(Saved entries)
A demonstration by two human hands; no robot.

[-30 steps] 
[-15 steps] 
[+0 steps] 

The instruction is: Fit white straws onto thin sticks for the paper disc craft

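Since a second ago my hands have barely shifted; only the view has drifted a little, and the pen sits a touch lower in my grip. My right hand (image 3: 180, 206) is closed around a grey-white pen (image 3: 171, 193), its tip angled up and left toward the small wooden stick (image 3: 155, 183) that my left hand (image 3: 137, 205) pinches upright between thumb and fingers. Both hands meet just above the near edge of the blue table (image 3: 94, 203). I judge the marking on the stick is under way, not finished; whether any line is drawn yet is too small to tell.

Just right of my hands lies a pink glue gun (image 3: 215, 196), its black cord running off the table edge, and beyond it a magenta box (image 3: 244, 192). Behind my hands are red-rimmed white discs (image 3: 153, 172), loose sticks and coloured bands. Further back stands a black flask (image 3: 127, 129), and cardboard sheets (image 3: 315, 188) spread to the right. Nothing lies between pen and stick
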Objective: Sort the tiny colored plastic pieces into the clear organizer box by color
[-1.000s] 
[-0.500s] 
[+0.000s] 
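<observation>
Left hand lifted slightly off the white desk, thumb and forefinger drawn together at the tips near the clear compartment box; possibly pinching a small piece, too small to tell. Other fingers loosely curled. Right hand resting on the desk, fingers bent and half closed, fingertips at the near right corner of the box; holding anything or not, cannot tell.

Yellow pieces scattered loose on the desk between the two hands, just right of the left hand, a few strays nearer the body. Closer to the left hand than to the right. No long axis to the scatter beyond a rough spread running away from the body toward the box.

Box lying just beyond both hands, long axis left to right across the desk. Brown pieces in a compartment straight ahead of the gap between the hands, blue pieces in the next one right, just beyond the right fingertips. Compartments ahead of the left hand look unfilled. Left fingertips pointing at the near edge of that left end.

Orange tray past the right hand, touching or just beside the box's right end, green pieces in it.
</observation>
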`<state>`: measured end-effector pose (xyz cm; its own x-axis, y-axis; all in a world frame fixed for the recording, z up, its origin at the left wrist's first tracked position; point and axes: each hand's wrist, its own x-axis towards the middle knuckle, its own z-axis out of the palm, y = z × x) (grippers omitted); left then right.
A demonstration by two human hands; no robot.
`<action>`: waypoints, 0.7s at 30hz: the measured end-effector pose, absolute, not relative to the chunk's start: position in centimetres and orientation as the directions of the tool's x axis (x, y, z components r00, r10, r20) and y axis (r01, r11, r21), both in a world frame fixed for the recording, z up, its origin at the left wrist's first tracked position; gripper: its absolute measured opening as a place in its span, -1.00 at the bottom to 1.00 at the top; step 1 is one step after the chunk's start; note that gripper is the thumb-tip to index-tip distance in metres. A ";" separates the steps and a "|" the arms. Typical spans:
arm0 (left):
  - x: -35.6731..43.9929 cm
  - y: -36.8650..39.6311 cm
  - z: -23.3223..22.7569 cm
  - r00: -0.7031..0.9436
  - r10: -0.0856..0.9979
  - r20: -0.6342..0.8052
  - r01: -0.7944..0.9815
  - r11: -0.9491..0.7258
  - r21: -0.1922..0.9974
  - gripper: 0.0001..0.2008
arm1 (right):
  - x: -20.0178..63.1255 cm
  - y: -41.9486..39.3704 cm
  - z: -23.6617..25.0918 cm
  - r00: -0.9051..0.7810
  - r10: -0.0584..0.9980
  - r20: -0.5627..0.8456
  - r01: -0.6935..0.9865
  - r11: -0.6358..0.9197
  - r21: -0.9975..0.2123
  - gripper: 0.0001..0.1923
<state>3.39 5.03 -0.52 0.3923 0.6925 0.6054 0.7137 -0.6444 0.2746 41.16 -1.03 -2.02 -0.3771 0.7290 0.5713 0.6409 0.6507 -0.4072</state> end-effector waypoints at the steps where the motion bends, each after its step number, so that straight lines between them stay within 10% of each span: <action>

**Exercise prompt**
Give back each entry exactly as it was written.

**Result of this task**
A demonstration by two human hands; no robot.

[-30 steps] 
[-15 steps] 
[+0 steps] 

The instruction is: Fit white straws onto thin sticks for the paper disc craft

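Since a second ago my hands have barely shifted; only the view has drifted a little, and the pen sits a touch lower in my grip. My right hand (image 3: 180, 206) is closed around a grey-white pen (image 3: 171, 193), its tip angled up and left toward the small wooden stick (image 3: 155, 183) that my left hand (image 3: 137, 205) pinches upright between thumb and fingers. Both hands meet just above the near edge of the blue table (image 3: 94, 203). I judge the marking on the stick is under way, not finished; whether any line is drawn yet is too small to tell.

Just right of my hands lies a pink glue gun (image 3: 215, 196), its black cord running off the table edge, and beyond it a magenta box (image 3: 244, 192). Behind my hands are red-rimmed white discs (image 3: 153, 172), loose sticks and coloured bands. Further back stands a black flask (image 3: 127, 129), and cardboard sheets (image 3: 315, 188) spread to the right. Nothing lies between pen and stick
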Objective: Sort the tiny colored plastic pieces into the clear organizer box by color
[-1.000s] 
[-0.500s] 
[+0.000s] 
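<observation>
Left hand lifted slightly off the white desk, thumb and forefinger drawn together at the tips near the clear compartment box; possibly pinching a small piece, too small to tell. Other fingers loosely curled. Right hand resting on the desk, fingers bent and half closed, fingertips at the near right corner of the box; holding anything or not, cannot tell.

Yellow pieces scattered loose on the desk between the two hands, just right of the left hand, a few strays nearer the body. Closer to the left hand than to the right. No long axis to the scatter beyond a rough spread running away from the body toward the box.

Box lying just beyond both hands, long axis left to right across the desk. Brown pieces in a compartment straight ahead of the gap between the hands, blue pieces in the next one right, just beyond the right fingertips. Compartments ahead of the left hand look unfilled. Left fingertips pointing at the near edge of that left end.

Orange tray past the right hand, touching or just beside the box's right end, green pieces in it.
</observation>
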`<state>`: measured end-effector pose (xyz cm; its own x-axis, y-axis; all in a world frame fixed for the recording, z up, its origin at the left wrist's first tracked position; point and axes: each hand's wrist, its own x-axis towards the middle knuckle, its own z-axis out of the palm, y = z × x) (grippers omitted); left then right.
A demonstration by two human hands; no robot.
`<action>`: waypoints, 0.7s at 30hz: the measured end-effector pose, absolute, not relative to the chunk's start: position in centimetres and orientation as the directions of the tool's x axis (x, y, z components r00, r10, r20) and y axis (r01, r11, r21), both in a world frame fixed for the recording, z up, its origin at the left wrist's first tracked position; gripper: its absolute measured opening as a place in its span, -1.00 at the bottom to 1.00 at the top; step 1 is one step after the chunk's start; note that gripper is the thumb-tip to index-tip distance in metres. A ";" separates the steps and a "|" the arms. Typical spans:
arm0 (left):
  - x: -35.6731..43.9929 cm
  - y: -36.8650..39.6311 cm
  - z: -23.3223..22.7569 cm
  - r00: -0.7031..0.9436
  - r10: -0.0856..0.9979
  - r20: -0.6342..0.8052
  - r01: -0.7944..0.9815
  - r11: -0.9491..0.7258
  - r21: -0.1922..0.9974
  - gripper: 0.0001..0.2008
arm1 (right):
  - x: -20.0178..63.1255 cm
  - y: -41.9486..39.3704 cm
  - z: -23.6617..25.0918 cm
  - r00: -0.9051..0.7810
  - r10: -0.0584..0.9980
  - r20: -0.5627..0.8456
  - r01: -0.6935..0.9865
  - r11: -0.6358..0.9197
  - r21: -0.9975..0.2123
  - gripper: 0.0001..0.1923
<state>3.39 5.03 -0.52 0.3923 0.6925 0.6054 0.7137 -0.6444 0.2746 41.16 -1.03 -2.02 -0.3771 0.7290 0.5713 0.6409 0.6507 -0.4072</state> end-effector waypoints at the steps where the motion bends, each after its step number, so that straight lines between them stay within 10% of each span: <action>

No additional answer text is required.